Directions for this task:
Give back the data below exactly as it was given.

Data shown:
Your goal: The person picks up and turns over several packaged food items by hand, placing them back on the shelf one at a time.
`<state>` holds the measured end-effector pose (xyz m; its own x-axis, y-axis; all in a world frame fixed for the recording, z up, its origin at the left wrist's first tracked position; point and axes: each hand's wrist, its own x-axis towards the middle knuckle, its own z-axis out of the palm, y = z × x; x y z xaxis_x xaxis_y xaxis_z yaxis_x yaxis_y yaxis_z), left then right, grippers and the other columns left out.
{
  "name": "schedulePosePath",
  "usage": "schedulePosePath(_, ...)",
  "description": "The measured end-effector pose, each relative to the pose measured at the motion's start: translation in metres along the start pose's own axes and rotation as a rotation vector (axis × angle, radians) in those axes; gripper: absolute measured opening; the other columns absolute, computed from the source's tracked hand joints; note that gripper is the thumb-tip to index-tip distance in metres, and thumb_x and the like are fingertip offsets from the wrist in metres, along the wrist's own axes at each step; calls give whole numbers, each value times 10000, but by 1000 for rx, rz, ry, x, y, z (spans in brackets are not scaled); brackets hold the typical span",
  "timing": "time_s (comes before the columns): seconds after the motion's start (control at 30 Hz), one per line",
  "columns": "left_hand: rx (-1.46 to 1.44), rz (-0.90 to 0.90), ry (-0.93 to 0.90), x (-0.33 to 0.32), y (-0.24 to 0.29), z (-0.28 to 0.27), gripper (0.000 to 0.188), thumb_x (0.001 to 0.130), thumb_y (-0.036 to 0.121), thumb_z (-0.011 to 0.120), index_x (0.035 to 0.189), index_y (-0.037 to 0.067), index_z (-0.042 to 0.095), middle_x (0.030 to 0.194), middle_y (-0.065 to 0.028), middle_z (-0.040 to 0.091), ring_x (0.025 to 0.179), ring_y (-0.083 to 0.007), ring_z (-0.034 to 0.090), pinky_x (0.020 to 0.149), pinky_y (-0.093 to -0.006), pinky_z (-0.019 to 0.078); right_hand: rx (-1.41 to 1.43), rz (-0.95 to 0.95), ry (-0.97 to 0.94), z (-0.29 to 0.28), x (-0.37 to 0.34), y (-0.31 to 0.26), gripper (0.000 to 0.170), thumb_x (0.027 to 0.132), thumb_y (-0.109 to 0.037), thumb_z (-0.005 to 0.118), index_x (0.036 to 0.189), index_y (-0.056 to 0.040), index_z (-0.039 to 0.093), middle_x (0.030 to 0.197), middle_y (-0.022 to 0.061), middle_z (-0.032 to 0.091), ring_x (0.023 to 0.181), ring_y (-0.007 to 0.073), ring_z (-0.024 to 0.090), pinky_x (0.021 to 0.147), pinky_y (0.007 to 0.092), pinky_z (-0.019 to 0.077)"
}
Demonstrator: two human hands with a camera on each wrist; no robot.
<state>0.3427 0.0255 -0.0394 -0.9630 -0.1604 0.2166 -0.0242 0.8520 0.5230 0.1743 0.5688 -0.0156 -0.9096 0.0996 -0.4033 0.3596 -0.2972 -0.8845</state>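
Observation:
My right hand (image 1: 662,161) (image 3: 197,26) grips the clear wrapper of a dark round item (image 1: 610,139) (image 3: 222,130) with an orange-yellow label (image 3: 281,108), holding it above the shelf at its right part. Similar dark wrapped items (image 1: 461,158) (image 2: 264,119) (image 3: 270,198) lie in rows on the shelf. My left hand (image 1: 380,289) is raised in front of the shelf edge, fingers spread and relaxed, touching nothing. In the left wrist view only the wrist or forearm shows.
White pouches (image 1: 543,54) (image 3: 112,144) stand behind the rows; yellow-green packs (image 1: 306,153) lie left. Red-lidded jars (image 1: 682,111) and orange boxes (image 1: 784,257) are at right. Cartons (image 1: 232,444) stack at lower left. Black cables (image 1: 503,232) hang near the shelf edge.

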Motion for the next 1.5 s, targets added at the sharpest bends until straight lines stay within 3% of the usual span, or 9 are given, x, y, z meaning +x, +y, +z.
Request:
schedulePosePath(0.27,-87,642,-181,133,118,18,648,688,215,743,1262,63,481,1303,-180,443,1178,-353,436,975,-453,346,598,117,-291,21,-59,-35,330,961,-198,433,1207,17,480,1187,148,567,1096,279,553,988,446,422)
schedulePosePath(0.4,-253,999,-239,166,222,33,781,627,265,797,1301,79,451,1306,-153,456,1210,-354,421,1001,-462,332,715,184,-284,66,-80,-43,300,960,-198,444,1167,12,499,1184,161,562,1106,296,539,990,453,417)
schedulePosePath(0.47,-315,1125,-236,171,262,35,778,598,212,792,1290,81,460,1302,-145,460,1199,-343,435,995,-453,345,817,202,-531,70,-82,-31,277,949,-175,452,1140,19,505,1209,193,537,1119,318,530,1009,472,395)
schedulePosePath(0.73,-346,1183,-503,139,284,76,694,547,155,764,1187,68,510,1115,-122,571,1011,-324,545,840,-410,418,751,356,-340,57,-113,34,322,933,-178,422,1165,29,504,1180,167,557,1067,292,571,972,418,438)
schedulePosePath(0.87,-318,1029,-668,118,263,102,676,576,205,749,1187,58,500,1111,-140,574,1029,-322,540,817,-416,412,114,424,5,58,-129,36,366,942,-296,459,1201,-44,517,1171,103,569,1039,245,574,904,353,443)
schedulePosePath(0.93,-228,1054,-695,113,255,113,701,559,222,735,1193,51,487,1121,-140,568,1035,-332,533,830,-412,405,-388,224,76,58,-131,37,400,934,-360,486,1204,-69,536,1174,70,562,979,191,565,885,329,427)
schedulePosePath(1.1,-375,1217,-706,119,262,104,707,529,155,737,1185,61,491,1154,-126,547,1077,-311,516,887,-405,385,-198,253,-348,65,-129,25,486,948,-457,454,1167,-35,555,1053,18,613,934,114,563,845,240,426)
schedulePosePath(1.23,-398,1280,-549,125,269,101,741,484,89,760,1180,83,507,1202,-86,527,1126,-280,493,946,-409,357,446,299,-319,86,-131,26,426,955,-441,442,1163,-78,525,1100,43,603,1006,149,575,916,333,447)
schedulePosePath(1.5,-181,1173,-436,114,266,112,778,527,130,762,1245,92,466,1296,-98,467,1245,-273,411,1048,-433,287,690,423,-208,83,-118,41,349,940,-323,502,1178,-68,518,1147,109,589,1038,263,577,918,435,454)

Written response:
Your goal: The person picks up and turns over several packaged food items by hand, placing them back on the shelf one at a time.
`<state>` holds the measured end-effector pose (xyz m; its own x-axis, y-axis; all in a world frame fixed for the recording, z up, its origin at the left wrist's first tracked position; point and axes: each hand's wrist, its own x-axis towards the middle knuckle, its own z-axis out of the palm, y = z × x; x y z xaxis_x xaxis_y xaxis_z yaxis_x yaxis_y yaxis_z), left then right, grippers and the other columns left out.
{
  "name": "schedulePosePath",
  "usage": "schedulePosePath(_, ...)",
  "description": "The measured end-effector pose, each relative to the pose measured at the motion's start: translation in metres along the start pose's own axes and rotation as a rotation vector (axis × angle, radians) in those axes; gripper: absolute measured opening; the other columns absolute, computed from the source's tracked hand joints; note that gripper is the thumb-tip to index-tip distance in metres, and thumb_x and the like are fingertip offsets from the wrist in metres, along the wrist's own axes at each step; calls give whole numbers, each value times 10000, but by 1000 for rx, rz, ry, x, y, z (spans in brackets are not scaled); brackets hold the typical span",
  "timing": "time_s (comes before the columns): seconds after the motion's start (control at 30 Hz), one per line",
  "columns": "left_hand: rx (-1.46 to 1.44), rz (-0.90 to 0.90), ry (-0.93 to 0.90), x (-0.33 to 0.32), y (-0.24 to 0.29), z (-0.28 to 0.27), gripper (0.000 to 0.188), thumb_x (0.001 to 0.130), thumb_y (-0.036 to 0.121), thumb_z (-0.011 to 0.120), index_x (0.035 to 0.189), index_y (-0.037 to 0.067), index_z (-0.042 to 0.095), middle_x (0.030 to 0.194), middle_y (-0.065 to 0.028), middle_z (-0.040 to 0.091), ring_x (0.025 to 0.179), ring_y (-0.083 to 0.007), ring_z (-0.034 to 0.090), pinky_x (0.020 to 0.149), pinky_y (-0.093 to -0.006), pinky_z (-0.019 to 0.078); right_hand: rx (-1.41 to 1.43), rz (-0.95 to 0.95), ry (-0.97 to 0.94), z (-0.29 to 0.28), x (-0.37 to 0.34), y (-0.31 to 0.26), gripper (0.000 to 0.170), thumb_x (0.027 to 0.132), thumb_y (-0.109 to 0.037), thumb_z (-0.005 to 0.118), index_x (0.036 to 0.189), index_y (-0.056 to 0.040), index_z (-0.039 to 0.093), middle_x (0.030 to 0.197), middle_y (-0.022 to 0.061), middle_z (-0.032 to 0.091), ring_x (0.023 to 0.181), ring_y (-0.007 to 0.073), ring_z (-0.024 to 0.090), pinky_x (0.021 to 0.147), pinky_y (0.007 to 0.092), pinky_z (-0.019 to 0.077)"
}
Demonstrator: two human hands with a camera on each wrist; no robot.
<state>0.3427 0.0255 -0.0394 -0.9630 -0.1604 0.2166 -0.0242 0.8520 0.5230 0.1743 0.5688 -0.0156 -0.9096 0.0996 -0.4033 0.3596 -0.2972 -0.8845</state>
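Observation:
My right hand (image 1: 662,161) (image 3: 197,26) grips the clear wrapper of a dark round item (image 1: 610,139) (image 3: 222,130) with an orange-yellow label (image 3: 281,108), holding it above the shelf at its right part. Similar dark wrapped items (image 1: 461,158) (image 2: 264,119) (image 3: 270,198) lie in rows on the shelf. My left hand (image 1: 380,289) is raised in front of the shelf edge, fingers spread and relaxed, touching nothing. In the left wrist view only the wrist or forearm shows.
White pouches (image 1: 543,54) (image 3: 112,144) stand behind the rows; yellow-green packs (image 1: 306,153) lie left. Red-lidded jars (image 1: 682,111) and orange boxes (image 1: 784,257) are at right. Cartons (image 1: 232,444) stack at lower left. Black cables (image 1: 503,232) hang near the shelf edge.
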
Motion for the next 1.5 s, targets added at the sharpest bends until straight lines stay within 3% of the usual span, or 9 are given, x, y, z meaning +x, +y, +z.
Request:
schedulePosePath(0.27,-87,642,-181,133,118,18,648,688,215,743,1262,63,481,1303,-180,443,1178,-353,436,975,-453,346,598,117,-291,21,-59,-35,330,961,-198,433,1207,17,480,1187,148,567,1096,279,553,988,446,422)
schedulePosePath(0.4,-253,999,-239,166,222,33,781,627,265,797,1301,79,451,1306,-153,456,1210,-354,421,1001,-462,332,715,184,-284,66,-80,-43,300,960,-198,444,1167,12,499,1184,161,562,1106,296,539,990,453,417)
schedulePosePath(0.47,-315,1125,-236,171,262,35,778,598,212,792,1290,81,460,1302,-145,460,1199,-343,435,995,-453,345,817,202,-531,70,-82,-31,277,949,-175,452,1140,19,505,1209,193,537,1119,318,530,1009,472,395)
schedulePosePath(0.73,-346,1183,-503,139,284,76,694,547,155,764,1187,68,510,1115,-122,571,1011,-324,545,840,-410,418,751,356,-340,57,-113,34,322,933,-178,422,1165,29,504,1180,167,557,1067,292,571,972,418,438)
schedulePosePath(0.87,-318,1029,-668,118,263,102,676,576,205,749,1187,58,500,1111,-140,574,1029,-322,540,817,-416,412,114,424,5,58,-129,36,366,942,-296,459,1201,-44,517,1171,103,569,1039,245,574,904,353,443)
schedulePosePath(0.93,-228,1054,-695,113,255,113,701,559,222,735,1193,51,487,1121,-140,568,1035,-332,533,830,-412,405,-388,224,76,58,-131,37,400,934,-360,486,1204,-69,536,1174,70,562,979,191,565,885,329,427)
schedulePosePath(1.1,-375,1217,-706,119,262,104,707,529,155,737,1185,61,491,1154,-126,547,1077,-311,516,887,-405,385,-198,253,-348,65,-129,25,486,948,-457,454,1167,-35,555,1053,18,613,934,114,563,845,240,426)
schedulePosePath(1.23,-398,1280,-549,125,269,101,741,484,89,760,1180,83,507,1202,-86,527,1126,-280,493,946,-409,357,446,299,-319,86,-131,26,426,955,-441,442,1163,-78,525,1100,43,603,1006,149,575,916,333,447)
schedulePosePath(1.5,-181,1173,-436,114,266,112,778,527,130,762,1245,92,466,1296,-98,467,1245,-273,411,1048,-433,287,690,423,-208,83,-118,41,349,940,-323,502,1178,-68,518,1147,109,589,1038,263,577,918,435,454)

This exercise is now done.